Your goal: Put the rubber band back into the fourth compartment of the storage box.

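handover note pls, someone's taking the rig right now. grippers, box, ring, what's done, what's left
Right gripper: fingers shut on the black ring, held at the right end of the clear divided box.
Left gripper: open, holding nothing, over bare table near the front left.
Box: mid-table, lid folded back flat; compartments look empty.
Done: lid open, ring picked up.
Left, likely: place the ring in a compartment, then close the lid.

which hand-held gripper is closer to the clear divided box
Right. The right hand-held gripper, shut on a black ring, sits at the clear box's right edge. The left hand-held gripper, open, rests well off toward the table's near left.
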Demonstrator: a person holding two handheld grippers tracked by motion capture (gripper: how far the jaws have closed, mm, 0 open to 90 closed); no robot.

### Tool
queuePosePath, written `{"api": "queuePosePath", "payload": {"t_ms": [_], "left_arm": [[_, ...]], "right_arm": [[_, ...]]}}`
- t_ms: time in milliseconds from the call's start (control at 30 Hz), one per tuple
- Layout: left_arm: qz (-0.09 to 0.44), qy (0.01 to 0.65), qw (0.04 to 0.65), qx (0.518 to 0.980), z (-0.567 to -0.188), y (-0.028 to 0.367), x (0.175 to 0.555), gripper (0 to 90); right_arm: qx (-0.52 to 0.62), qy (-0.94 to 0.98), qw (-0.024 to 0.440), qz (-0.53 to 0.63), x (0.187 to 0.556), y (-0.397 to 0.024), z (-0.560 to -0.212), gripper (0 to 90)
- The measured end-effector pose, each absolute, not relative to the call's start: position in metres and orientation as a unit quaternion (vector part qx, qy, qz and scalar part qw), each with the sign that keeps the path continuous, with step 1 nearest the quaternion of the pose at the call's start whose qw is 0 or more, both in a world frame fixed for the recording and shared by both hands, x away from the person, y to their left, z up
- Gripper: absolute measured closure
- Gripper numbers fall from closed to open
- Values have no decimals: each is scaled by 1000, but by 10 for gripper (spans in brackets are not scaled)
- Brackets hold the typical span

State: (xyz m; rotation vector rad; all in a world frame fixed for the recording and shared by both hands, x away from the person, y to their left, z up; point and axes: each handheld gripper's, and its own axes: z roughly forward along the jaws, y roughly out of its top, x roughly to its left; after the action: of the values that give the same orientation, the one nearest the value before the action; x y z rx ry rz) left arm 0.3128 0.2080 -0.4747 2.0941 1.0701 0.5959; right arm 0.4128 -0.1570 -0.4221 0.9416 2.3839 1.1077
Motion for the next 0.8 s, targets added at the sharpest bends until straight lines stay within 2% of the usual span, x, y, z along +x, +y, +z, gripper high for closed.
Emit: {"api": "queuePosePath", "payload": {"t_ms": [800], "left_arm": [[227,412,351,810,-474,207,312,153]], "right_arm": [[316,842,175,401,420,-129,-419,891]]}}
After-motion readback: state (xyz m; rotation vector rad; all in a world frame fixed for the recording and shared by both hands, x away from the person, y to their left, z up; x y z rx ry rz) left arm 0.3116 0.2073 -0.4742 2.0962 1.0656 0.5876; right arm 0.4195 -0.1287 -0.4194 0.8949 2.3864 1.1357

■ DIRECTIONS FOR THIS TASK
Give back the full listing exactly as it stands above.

■ RESULT BELOW
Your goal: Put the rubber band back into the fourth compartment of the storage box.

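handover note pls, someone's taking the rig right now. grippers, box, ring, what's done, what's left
Right gripper: fingers shut on the black ring, held at the right end of the clear divided box.
Left gripper: open, holding nothing, over bare table near the front left.
Box: mid-table, lid folded back flat; compartments look empty.
Done: lid open, ring picked up.
Left, likely: place the ring in a compartment, then close the lid.

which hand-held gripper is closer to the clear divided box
Right. The right hand-held gripper, shut on a black ring, sits at the clear box's right edge. The left hand-held gripper, open, rests well off toward the table's near left.
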Demonstrator: a person holding two handheld grippers tracked by motion capture (gripper: how far the jaws have closed, mm, 0 open to 90 closed); no robot.

### Tool
queuePosePath, written `{"api": "queuePosePath", "payload": {"t_ms": [_], "left_arm": [[_, ...]], "right_arm": [[_, ...]]}}`
- t_ms: time in milliseconds from the call's start (control at 30 Hz), one per tuple
- Layout: left_arm: qz (-0.09 to 0.44), qy (0.01 to 0.65), qw (0.04 to 0.65), qx (0.518 to 0.980), z (-0.567 to -0.188), y (-0.028 to 0.367), x (0.175 to 0.555), gripper (0 to 90); right_arm: qx (-0.52 to 0.62), qy (-0.94 to 0.98), qw (-0.024 to 0.440), qz (-0.53 to 0.63), x (0.187 to 0.556), y (-0.397 to 0.024), z (-0.560 to -0.212), gripper (0 to 90)
- The measured end-effector pose, each absolute, not relative to the call's start: position in metres and orientation as a unit quaternion (vector part qx, qy, qz and scalar part qw), each with the sign that keeps the path continuous, with step 1 nearest the quaternion of the pose at the call's start whose qw is 0 or more, both in a world frame fixed for the recording and shared by both hands, x away from the person, y to their left, z up
- Gripper: absolute measured closure
- Gripper numbers fall from closed to open
- Values have no decimals: each is scaled by 1000, but by 10 for gripper (spans in brackets are not scaled)
- Brackets hold the typical span

State: (xyz m; rotation vector rad; all in a world frame fixed for the recording and shared by both hands, x away from the person, y to their left, z up; point and axes: each handheld gripper's, and its own axes: z roughly forward along the jaws, y roughly out of its top, x roughly to its left; after the action: of the values that give the same orientation, the one nearest the value before the action; x y z rx ry rz) left arm 0.3128 0.2080 -0.4747 2.0941 1.0701 0.5959; right arm 0.4128 -0.1570 -0.4221 0.9416 2.3839 1.1077
Motion for the next 0.8 s, targets added at the sharpest bends until straight lines stay within 2% of the usual span, x, y, z along +x, +y, +z, gripper high for closed.
Emit: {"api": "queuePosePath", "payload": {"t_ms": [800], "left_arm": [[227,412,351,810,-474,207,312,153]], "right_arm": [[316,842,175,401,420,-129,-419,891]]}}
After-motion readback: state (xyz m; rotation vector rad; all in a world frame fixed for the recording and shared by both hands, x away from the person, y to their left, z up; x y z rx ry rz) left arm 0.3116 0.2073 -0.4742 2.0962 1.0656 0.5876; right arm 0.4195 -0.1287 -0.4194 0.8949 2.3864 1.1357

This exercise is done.